Nach gut sechzig Meilen, die wir in vier Tagen zurücklegten, erreichten wir das - zwischen dem Tyrrhenischen Meer und den Aurunker-Bergen mit ihren weißgrauen, mit grünen Tupfern übersäten Hängen - schön gelegene Formia. Wie schon Velletri war auch Formia bei den wohlhabenden Römern sehr beliebt, von denen viele hier prächtige Villen besaßen.

Zum ersten Mal seit man mich in Ostia als Sklaven verkauft hatte, stand ich hier wieder am Gestade des Meeres, ließ mir den frischen Seewind ins Gesicht wehen, sog den Geruch von Salz und Tang in die Nase und ließ meine Füße von dem in weißgekrönten Wellen heranrollenden Meerwasser umspülen. Herrlich!

Von Formia bis zur Grenze zwischen Latium und Kampanien folgte der Weg dem nach Osten gerichteten Verlauf der Küste, dann entfernte er sich vom Meer und bog nach Südosten ins Landesinnere ab.
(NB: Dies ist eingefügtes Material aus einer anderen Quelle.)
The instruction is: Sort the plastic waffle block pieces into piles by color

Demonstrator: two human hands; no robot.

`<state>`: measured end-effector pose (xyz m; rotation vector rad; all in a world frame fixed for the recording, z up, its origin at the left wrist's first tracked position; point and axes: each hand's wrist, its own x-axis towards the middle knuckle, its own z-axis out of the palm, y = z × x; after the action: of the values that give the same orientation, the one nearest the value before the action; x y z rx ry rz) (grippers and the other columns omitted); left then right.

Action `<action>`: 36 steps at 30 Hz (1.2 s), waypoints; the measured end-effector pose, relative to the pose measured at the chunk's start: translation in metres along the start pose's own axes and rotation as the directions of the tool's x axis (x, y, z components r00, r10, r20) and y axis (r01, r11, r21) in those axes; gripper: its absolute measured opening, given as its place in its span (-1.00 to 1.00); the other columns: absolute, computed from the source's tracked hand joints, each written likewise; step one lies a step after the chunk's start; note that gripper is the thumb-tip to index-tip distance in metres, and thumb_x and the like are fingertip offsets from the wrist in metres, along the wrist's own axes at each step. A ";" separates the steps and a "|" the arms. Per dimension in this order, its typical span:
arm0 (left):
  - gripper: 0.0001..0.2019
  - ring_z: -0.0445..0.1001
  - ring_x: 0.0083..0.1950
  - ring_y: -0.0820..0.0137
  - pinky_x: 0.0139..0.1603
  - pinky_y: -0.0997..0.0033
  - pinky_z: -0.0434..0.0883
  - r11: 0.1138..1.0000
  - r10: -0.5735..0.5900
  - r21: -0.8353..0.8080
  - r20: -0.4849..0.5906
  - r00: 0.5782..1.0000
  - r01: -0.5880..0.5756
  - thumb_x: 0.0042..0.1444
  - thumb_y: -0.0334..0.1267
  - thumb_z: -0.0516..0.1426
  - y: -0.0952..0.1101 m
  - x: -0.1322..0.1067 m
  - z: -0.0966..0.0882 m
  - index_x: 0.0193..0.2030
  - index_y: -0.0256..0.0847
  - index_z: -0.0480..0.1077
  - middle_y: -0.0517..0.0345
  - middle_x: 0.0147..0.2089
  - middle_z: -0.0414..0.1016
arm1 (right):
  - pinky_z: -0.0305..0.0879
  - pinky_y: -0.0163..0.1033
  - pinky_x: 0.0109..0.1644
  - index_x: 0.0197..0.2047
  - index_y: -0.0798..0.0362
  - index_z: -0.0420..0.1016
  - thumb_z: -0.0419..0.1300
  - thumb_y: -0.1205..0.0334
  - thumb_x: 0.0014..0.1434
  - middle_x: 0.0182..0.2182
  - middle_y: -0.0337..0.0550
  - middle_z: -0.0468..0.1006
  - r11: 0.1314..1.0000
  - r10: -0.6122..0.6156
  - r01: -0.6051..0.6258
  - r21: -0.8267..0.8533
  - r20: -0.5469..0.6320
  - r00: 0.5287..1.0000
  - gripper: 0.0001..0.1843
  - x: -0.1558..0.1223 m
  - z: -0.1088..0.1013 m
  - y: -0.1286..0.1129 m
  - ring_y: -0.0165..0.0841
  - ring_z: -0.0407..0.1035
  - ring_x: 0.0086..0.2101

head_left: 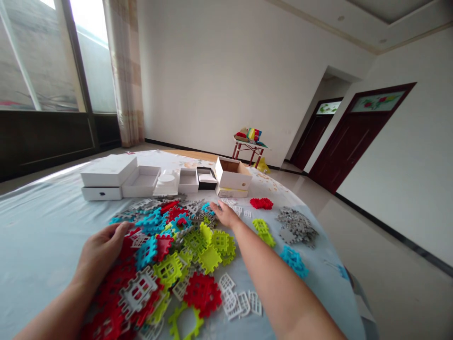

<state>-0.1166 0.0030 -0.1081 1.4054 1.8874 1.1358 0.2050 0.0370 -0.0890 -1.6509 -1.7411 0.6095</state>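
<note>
In the head view, my left hand (pixel 102 248) lies curled on the red pieces (pixel 115 281) at the near-left side of the pile of plastic tiles (pixel 184 250). I cannot tell if it grips one. My right hand (pixel 224 215) is stretched flat and empty. It touches the pile's far edge, near the white boxes (pixel 231 177).

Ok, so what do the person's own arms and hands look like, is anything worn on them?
The left hand and right hand are bare: no gloves, rings, watch or bracelet show. The left forearm and right forearm are bare too, and no sleeve shows down to the picture's bottom edge.
</note>
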 end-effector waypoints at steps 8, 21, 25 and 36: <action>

Am zweiten Tag nach unserem Aufbruch von Formia erreichten wir Capua. Die immer noch bedeutendste und reichste Stadt Kampaniens lag inmitten einer vom Volturnus durchströmten großen Ebene, die im Osten von den hohen, dicht bewaldeten Tifatabergen begrenzt wurde. Lange Zeit konnte Capua in Italia selbst mit Rom wetteifern, und auch heute noch vermochten die Capuaner vom Getreideanbau, der Parfümherstellung und der Bronzeschmiedekunst gut zu leben.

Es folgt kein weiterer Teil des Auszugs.